▼

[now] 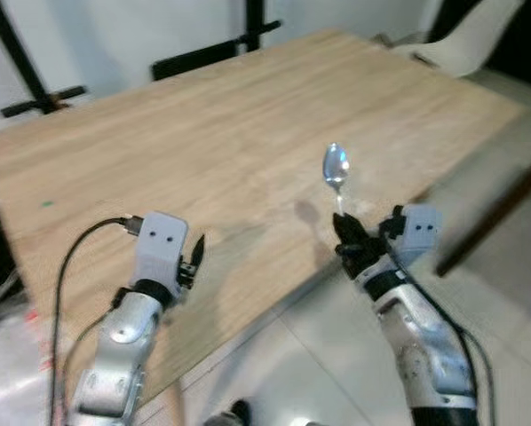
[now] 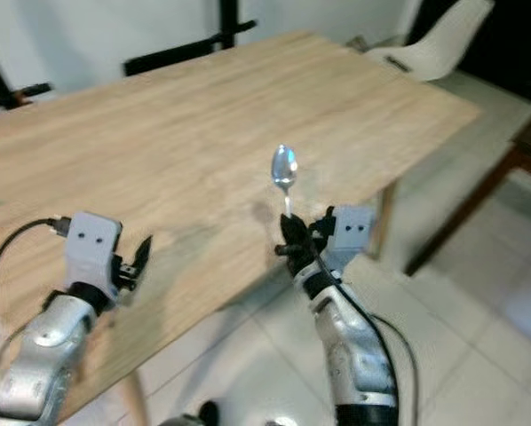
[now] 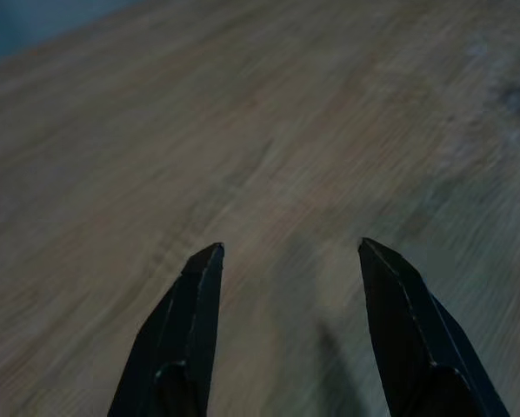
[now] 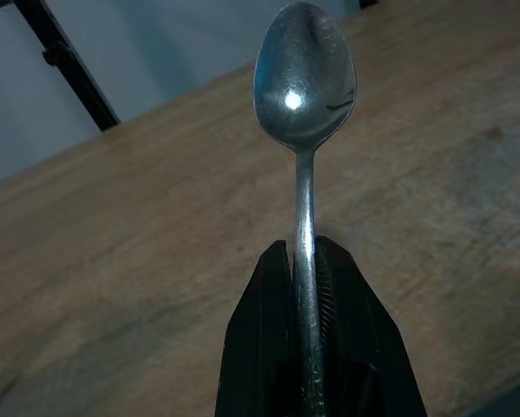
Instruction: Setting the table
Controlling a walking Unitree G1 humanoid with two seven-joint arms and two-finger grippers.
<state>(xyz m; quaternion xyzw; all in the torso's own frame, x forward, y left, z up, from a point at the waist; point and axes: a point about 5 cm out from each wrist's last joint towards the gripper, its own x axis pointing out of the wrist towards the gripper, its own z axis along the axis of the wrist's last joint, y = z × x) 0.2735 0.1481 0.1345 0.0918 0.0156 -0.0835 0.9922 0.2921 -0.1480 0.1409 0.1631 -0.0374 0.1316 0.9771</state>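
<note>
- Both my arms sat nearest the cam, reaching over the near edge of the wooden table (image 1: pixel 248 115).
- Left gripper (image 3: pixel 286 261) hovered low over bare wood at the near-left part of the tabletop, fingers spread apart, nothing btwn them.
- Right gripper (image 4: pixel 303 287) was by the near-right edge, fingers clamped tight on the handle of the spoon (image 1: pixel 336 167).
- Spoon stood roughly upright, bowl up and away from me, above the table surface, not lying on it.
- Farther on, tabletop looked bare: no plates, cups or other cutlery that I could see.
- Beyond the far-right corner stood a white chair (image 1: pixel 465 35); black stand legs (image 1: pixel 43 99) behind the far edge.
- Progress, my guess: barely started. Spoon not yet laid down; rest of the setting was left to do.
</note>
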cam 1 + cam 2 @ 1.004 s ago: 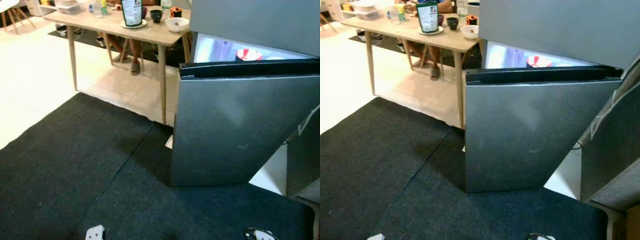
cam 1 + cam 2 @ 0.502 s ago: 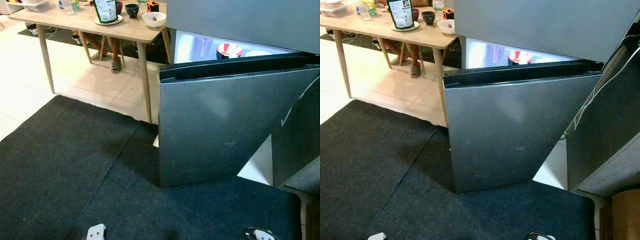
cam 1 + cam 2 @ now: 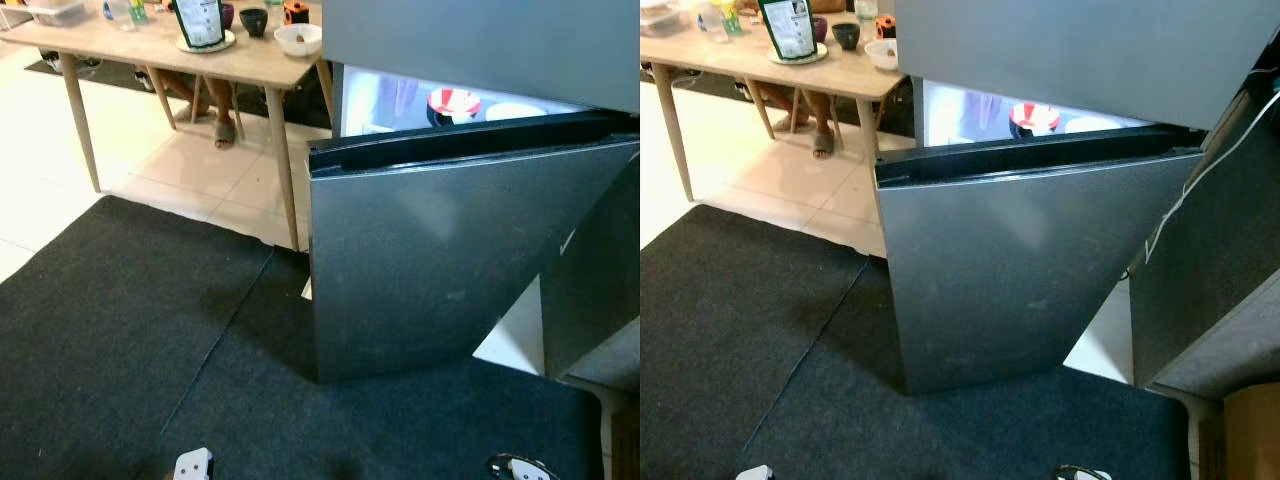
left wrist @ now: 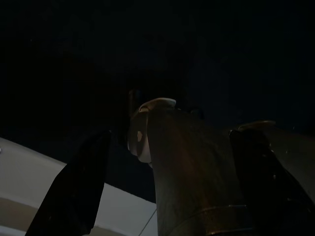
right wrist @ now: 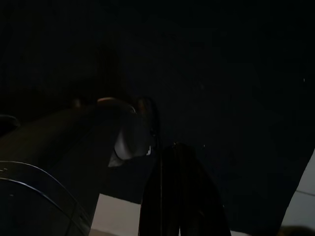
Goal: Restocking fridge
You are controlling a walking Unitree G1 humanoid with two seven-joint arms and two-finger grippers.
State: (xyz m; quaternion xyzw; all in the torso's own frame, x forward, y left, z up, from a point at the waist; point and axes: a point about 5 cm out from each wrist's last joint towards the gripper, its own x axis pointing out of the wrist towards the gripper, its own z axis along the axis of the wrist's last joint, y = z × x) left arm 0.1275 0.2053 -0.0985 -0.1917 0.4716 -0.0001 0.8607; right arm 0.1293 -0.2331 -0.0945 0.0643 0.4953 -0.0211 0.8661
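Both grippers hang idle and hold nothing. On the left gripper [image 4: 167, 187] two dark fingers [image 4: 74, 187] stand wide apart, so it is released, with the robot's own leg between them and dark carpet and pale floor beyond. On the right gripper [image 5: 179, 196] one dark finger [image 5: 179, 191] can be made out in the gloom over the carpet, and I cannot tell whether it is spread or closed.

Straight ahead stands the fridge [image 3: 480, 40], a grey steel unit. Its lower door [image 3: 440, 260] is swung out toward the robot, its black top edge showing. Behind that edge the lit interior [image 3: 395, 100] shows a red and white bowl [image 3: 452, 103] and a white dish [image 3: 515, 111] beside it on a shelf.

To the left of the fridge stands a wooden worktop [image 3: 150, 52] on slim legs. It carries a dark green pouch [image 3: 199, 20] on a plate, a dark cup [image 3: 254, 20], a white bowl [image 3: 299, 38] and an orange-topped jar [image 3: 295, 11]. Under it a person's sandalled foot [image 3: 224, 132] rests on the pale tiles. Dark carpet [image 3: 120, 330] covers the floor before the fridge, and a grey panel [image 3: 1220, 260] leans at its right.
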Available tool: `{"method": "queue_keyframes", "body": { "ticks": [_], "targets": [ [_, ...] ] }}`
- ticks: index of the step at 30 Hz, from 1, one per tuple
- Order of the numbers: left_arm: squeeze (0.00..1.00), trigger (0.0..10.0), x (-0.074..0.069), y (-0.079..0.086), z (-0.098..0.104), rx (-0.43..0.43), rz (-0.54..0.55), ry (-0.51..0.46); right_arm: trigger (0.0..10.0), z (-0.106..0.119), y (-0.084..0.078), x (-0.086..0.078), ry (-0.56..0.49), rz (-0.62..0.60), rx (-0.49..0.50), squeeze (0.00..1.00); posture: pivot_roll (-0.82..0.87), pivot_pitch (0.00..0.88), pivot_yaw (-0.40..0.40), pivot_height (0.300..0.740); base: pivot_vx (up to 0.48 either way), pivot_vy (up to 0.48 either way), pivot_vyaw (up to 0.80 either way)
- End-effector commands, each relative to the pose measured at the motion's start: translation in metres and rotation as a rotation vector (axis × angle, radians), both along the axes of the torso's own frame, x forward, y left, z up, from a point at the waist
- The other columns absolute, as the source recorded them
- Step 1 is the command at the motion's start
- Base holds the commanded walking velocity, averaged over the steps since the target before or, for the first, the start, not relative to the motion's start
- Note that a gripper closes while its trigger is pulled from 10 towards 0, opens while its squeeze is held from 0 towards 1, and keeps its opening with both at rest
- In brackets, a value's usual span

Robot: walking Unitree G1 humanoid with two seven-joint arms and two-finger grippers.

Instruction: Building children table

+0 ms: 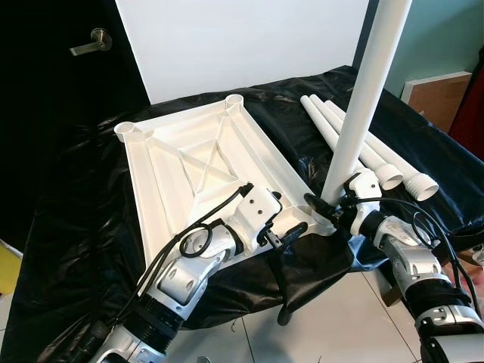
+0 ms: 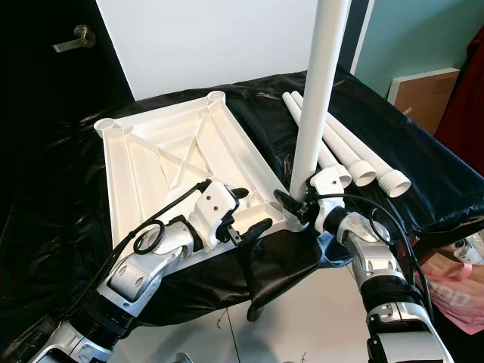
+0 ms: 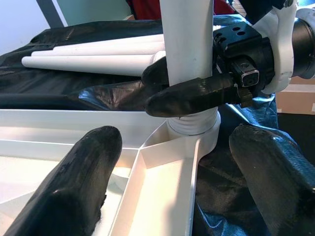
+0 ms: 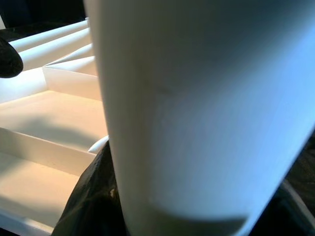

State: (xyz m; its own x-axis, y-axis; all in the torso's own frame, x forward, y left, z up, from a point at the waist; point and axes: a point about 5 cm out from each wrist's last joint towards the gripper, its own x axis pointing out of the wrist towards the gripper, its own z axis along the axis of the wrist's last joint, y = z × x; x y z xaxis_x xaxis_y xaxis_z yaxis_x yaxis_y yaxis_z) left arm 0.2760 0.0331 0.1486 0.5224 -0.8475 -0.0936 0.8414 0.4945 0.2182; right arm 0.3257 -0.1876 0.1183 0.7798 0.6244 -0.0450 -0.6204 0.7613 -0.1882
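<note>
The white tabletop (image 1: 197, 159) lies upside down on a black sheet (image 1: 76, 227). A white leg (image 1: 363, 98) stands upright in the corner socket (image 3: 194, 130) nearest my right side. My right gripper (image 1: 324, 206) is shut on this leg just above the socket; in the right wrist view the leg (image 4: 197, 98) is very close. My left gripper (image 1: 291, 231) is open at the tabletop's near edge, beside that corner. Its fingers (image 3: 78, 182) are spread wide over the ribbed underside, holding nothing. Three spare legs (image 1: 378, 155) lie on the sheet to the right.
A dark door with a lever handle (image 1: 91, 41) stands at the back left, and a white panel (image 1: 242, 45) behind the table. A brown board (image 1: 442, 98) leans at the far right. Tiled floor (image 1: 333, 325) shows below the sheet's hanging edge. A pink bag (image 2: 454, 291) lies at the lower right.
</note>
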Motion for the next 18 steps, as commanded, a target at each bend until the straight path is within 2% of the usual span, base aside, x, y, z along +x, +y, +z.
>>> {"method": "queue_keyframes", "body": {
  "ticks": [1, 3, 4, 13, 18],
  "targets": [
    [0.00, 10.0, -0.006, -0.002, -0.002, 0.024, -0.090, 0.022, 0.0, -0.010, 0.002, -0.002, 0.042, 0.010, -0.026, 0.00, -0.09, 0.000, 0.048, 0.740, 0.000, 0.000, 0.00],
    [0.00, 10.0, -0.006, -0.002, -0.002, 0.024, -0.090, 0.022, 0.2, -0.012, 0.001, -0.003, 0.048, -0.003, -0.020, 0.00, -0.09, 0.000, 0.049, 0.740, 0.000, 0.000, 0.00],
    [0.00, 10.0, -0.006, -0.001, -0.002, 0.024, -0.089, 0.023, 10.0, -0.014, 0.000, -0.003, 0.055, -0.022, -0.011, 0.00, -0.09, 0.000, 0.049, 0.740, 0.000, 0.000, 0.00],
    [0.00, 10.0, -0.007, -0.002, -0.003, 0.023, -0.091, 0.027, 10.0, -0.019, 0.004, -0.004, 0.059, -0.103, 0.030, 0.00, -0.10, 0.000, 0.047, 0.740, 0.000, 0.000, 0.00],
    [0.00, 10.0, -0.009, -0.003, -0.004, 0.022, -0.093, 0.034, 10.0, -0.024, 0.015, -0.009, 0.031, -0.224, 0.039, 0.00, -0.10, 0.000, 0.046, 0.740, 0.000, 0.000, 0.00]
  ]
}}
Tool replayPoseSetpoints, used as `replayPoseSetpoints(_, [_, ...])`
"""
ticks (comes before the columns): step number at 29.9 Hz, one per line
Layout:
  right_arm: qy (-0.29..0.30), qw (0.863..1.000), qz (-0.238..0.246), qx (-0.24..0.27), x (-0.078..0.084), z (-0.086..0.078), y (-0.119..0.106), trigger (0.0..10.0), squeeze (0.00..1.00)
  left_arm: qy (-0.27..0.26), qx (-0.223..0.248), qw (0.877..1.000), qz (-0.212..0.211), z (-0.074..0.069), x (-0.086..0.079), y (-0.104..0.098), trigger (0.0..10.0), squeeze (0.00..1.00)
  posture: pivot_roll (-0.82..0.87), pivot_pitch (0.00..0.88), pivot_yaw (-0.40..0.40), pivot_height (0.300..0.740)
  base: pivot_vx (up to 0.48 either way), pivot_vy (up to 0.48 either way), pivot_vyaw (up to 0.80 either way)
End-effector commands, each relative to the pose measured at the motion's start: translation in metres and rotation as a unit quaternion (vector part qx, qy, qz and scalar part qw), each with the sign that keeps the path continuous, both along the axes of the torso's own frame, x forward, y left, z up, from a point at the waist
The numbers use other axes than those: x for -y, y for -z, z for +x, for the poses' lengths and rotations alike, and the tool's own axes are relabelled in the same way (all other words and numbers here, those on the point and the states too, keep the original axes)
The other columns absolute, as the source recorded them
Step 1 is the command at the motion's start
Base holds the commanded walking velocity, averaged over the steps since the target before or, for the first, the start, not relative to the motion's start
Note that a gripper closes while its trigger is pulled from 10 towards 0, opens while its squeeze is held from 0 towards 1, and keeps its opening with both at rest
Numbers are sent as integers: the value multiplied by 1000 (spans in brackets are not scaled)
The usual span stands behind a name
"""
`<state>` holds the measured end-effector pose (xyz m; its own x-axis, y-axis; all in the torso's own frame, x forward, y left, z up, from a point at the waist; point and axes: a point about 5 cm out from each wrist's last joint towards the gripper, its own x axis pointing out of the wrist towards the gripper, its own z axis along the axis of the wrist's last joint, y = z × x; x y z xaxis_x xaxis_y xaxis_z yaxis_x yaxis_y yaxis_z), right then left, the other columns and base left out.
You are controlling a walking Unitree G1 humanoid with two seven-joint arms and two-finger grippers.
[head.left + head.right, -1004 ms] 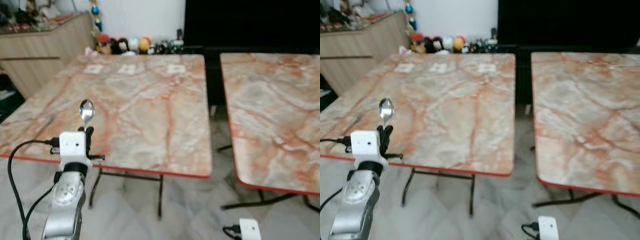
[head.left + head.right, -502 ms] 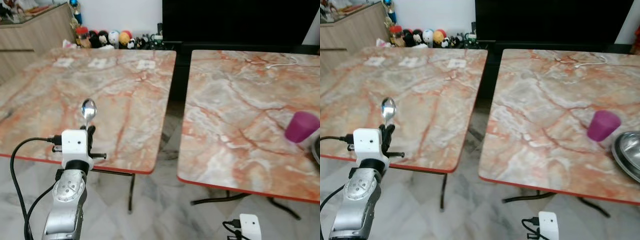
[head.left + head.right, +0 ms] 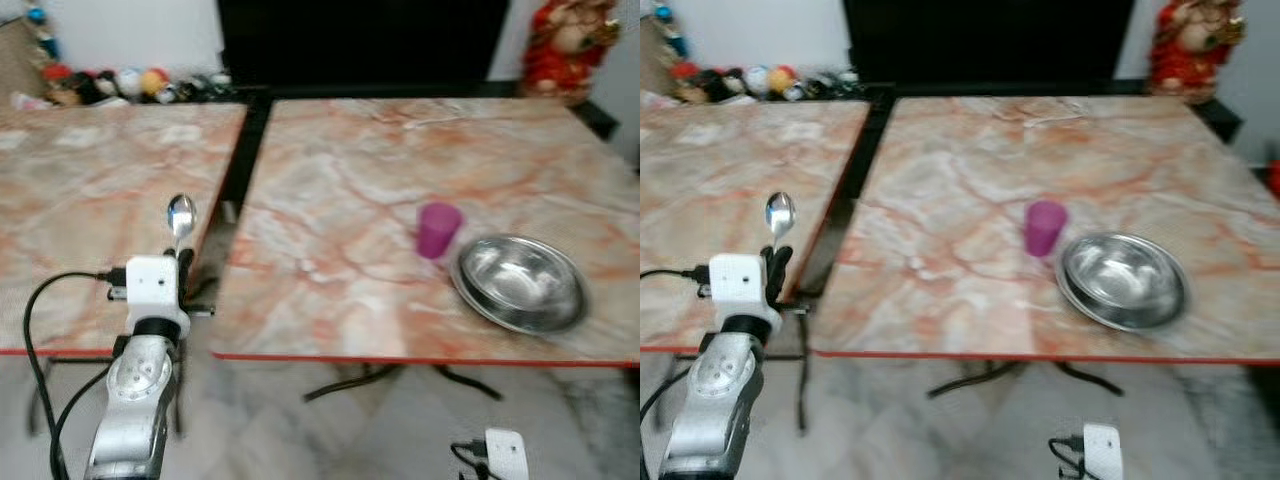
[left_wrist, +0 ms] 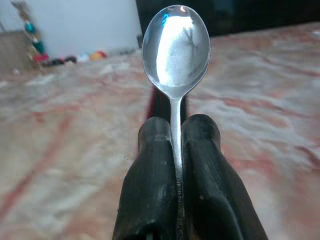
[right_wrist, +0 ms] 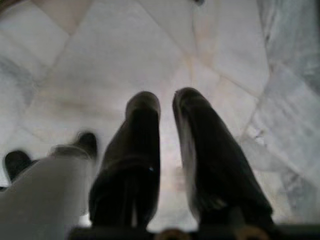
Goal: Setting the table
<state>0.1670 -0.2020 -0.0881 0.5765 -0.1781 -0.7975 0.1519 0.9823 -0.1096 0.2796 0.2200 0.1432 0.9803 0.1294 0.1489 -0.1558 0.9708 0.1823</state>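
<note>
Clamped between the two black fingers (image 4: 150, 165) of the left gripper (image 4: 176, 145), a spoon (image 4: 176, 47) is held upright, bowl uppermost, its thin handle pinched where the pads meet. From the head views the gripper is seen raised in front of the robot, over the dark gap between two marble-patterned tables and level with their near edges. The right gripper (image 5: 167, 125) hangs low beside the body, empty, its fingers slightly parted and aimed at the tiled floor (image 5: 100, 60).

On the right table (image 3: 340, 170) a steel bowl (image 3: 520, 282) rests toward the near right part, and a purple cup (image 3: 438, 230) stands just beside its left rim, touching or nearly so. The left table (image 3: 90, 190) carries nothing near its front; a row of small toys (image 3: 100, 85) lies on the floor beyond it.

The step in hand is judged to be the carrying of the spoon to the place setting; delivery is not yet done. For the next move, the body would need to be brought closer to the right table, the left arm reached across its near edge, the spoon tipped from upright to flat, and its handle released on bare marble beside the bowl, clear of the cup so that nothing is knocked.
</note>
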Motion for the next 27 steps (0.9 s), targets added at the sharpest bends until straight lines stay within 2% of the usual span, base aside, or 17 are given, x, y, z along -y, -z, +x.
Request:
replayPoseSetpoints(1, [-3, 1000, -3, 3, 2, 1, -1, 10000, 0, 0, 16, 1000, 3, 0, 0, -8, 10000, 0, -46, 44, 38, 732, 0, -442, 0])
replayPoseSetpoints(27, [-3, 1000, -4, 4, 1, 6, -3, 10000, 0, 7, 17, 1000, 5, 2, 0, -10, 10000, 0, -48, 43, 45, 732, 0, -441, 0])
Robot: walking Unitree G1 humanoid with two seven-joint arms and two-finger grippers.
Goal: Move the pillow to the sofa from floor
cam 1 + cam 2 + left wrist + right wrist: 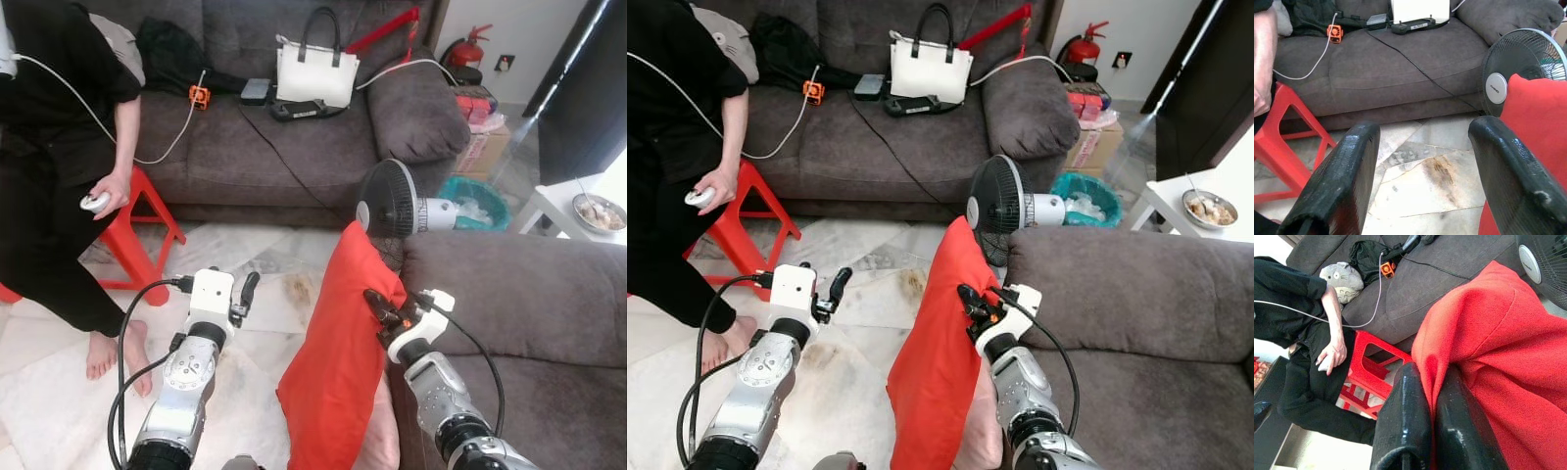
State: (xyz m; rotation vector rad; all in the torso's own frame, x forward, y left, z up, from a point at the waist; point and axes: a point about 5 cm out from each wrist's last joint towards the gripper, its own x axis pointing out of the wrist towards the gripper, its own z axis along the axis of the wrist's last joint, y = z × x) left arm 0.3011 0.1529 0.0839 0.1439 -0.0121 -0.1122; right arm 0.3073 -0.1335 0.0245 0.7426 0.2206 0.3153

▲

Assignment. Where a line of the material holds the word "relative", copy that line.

Exercise response.
- End-effector commands, each relative to the pose measured at the motion's start: translation in metres and rotation as a rotation vector (axis × angle, radians), both along the axes of the torso's own frame, x forward, y left, z up, from a point at the waist
- Base holds the commanded walking velocity, averaged over the steps since the target before or, for the first, the start, not relative to the motion's start
End-effector commands, each relative to the pose measured at the motion's start: translation in metres and rotation as a unit quaternion (vector part qx, qy, qz and scalar part qw), each with the sign that keeps the path continuous, both along the axes of the torso's own frame, x forward, y left, z up, from a point at the waist
Base holds the commanded walking velocity, averaged over the steps since the target before or, for the first, the start, not relative to the motion's start

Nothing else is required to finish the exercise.